Ronald Radosh and Harvey Klehr’s The Amerasia Spy Case: Prelude to McCarthyism is a compelling product of this new era in Cold War historiography. Making brilliant use of newly released Federal Bureau of Investigation (FBI) files, they vividly re-create the first of the spy cases which rocked Soviet-American relations in the years immediately following World War II. Yet the focus of their interest is less the fervent political enthusiasms of the time, than the varied characters of the men and women involved in the Amerasia case. In the hands of Radosh and Klehr, this tale of attempted espionage becomes a meditation on pride, ambition, and greed. The story they tell is not a pretty one, and neither old cold warriors nor their critics will be able to draw much comfort from Radosh and Klehr’s book. As the authors themselves point out, “it has few heroes, many villains, and more than a few knaves. None of the participants emerges with an unscathed reputation.” What remains is a sobering study of corruption, both personal and political, a disheartening chronicle of idealism, and justice, gone awry.
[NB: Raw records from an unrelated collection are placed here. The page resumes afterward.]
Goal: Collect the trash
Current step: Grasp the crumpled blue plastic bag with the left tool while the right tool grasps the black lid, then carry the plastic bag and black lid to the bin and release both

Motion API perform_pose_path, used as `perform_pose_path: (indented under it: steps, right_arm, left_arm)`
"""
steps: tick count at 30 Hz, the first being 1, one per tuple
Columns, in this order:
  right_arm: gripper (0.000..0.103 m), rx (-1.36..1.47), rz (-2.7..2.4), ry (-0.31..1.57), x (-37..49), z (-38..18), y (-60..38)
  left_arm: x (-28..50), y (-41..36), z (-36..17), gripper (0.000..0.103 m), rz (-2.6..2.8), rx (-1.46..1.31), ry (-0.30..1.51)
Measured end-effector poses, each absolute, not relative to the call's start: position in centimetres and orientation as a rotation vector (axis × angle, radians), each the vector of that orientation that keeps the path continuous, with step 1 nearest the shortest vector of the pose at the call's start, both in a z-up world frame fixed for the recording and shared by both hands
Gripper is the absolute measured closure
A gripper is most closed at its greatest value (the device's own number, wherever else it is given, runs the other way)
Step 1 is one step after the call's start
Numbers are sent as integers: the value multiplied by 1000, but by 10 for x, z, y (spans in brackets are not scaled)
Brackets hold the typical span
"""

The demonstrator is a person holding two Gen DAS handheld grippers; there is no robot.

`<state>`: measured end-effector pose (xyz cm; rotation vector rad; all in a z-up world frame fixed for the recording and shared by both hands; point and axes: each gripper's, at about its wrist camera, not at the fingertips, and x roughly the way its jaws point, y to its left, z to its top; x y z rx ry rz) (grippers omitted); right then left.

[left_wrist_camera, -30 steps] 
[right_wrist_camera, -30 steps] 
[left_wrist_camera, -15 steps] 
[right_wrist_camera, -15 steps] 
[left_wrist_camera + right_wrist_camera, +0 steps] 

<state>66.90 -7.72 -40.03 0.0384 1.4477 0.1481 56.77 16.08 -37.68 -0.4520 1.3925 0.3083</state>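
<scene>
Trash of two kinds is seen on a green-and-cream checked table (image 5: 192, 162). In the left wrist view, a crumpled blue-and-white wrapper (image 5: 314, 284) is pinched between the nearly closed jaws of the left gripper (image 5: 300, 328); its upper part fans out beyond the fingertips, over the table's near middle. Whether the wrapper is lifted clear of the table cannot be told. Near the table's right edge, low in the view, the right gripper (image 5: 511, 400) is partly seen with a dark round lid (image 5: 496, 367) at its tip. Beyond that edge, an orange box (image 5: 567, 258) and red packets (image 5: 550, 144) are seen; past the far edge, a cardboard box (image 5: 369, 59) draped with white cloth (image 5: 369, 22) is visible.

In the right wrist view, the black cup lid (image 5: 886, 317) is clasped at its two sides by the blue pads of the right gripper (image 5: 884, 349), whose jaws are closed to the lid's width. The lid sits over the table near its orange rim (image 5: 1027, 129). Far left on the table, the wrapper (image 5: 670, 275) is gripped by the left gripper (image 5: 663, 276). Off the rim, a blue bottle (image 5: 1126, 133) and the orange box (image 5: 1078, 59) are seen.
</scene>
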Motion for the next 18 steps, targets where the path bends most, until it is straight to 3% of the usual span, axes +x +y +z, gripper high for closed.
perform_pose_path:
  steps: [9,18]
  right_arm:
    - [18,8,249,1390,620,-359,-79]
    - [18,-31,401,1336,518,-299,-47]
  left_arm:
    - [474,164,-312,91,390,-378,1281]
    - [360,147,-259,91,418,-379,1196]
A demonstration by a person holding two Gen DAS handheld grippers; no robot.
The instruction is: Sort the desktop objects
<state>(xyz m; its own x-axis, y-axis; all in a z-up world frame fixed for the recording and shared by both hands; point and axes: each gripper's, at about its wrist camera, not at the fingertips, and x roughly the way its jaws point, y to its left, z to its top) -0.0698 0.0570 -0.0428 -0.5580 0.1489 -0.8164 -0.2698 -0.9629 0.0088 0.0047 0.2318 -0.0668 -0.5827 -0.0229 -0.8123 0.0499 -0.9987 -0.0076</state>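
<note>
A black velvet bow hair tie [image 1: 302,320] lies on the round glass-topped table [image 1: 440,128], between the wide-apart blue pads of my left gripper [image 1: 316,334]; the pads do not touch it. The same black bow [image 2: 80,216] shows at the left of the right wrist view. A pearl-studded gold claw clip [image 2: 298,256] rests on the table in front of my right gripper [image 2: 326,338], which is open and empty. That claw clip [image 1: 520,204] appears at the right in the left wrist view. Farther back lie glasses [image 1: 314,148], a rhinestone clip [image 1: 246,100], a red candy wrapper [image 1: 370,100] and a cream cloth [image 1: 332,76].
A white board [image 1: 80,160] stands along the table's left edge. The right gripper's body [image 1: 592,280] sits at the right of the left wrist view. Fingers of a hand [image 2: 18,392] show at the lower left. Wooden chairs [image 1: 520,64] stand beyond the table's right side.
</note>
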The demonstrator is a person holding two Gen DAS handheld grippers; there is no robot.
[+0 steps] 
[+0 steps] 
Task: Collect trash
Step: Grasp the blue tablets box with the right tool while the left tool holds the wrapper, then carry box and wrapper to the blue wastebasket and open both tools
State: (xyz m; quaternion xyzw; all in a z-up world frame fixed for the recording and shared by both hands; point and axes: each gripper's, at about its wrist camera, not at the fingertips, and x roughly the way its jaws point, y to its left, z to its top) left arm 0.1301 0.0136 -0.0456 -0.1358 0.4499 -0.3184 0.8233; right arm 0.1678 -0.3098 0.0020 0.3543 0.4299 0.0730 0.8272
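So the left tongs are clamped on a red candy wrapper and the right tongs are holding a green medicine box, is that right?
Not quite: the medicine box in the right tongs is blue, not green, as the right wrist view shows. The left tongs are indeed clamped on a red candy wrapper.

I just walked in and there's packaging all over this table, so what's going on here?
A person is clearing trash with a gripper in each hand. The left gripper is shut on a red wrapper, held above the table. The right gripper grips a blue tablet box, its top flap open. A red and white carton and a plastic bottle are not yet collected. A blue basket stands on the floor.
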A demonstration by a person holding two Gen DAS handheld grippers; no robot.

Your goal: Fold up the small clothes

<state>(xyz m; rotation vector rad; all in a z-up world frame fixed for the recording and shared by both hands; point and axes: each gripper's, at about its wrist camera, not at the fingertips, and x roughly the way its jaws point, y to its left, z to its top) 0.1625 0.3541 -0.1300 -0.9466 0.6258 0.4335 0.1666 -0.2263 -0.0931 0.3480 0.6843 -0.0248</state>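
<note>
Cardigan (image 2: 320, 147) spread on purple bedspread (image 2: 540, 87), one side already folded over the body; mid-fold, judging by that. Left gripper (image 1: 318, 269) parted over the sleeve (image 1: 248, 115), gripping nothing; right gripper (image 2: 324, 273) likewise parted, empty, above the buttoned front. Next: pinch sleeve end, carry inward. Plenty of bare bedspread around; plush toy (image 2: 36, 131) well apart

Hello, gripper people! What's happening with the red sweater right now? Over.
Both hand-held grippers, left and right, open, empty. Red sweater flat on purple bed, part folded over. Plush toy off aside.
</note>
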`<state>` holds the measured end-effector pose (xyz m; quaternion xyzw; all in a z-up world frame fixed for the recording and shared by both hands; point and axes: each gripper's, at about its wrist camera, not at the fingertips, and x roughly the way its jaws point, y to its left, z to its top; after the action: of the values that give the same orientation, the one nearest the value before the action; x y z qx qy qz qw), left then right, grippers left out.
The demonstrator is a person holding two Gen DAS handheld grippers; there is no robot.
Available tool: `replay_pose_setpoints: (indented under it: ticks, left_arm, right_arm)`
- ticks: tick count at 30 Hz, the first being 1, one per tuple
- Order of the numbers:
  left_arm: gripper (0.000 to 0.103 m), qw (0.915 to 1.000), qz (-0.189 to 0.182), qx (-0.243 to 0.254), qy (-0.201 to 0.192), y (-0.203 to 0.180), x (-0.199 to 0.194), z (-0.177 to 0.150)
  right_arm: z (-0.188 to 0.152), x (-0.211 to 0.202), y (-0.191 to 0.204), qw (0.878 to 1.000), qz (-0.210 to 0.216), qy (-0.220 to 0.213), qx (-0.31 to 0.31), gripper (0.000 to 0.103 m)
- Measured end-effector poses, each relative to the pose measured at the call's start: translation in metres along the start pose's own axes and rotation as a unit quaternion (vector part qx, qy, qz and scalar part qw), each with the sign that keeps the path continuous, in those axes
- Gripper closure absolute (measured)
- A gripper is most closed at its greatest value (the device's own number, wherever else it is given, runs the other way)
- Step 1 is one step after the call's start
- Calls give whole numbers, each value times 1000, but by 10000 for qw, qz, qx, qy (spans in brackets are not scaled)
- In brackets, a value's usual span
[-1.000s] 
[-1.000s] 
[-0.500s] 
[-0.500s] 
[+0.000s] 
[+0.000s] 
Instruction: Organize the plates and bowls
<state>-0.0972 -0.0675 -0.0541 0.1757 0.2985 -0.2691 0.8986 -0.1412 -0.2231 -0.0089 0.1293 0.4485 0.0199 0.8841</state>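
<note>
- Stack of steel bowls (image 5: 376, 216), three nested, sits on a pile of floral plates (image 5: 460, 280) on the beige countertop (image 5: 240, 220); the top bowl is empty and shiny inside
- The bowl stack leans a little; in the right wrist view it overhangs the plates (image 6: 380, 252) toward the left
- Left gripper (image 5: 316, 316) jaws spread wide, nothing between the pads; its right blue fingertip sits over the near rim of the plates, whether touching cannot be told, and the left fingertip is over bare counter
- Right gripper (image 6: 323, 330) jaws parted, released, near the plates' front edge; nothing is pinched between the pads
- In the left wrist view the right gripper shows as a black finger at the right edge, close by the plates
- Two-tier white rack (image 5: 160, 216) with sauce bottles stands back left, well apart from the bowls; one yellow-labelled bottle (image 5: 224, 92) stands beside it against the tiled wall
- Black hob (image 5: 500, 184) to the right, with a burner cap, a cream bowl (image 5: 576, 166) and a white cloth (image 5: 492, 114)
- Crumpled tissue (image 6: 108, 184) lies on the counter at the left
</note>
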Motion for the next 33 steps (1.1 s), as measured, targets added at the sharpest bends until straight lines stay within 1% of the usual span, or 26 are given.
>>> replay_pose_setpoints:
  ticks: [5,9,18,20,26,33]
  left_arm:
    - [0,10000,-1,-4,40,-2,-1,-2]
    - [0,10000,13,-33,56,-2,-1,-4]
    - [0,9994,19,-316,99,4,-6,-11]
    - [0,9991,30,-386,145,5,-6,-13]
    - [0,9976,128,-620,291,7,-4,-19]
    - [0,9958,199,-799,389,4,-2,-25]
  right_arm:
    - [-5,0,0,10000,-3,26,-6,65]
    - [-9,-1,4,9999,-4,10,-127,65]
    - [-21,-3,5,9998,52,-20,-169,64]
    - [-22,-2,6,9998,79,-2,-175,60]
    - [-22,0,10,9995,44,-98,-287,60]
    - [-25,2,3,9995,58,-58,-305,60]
Radosh and Klehr write with authority. Radosh is the coauthor of a ground-breaking study which argued that Julius and Ethel Rosenberg were indeed guilty of espionage. Although Radosh was vilified by partisans of the Rosenbergs when his book appeared, subsequent research has borne out his conclusions. Radosh’s work was anything but a simple right-wing assault on two treasured icons of the left. At the same time that Radosh conceded the guilt of the Rosenbergs, he also criticized the unscrupulous tactics of the federal prosecutors in the case. Klehr is the author or coauthor of several books on the history of American Communism. He has been especially interested in showing the connections between the Communist Party of the United States (CPUSA) and the Soviet Union, with particular emphasis on the support officials of the CPUSA gave to Soviet intelligence agencies. Between them, Radosh and Klehr bring a wealth of knowledge to bear on their subject.
The Amerasia affair was set in motion in February, 1945, when the chief of the Southern Asia section of the Office of Strategic Services (OSS), the wartime precursor of the Central Intelligence Agency (CIA), picked up the January 26 issue of Amerasia and read an article on Thailand which had obviously been plagiarized from a highly classified report he himself had written. Alarmed at this breach in security, he notified the OSS’s Domestic Intelligence Division. Agents were swiftly assigned to watch the offices of Amerasia. On the night of March 11, confident that nobody was working late, a team of operatives surreptitiously entered the offices. What they found astonished them. Scattered throughout the rooms were hundreds of government documents, many of them stamped “Top Secret.” Among the documents were records of the locations of enemy warships and plans for bombing the Japanese mainland. The agents retrieved a few of the papers, believing that they would not be missed amid the clutter, and left as stealthily as they had entered. Their discoveries caused consternation in the upper reaches of the American government. The case was put into the hands of the FBI, which immediately began an elaborate investigation.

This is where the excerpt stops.